TO DO -> Would you print exactly the lines that begin the listing and continue through the line holding "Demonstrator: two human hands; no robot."? No pictures, please.

DATASET EXCERPT ->
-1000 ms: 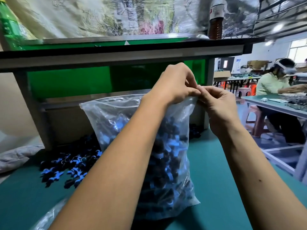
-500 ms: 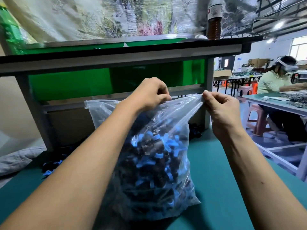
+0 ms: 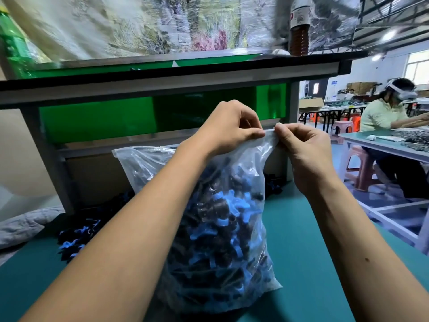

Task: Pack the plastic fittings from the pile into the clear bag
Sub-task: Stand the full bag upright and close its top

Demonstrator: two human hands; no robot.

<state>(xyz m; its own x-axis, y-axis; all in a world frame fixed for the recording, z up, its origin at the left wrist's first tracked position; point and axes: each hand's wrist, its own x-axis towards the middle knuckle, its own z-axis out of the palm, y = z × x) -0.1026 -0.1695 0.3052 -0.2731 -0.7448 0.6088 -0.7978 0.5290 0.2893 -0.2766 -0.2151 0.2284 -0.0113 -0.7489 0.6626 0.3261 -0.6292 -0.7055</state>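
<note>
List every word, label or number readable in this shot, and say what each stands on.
No text can be read.
Bottle label on the shelf: red print, too blurred.
Blue wall sign far right: too small.
Clear bag, pinched by left hand and right hand: no print visible.

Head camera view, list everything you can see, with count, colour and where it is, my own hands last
clear bag: one, transparent, upright on the table, centre.
plastic fittings: many, black and blue, filling the bag.
pile: one heap of black and blue fittings, left of the bag under the shelf.
table: one, teal top.
shelf: one, grey frame with green panel, behind the bag.
bottle: one, brown, on the shelf, right end.
grey cloth: one, far left.
person: one, seated at another table, far right.
stools: pink, several, right.
left hand: pinches the bag's top edge.
right hand: pinches the same edge, right corner.
</note>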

ANSWER SPACE ->
-1000 ms: 
-500 ms: 
+0 ms: 

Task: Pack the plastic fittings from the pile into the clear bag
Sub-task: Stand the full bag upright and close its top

Demonstrator: two human hands; no robot.

The response is finished.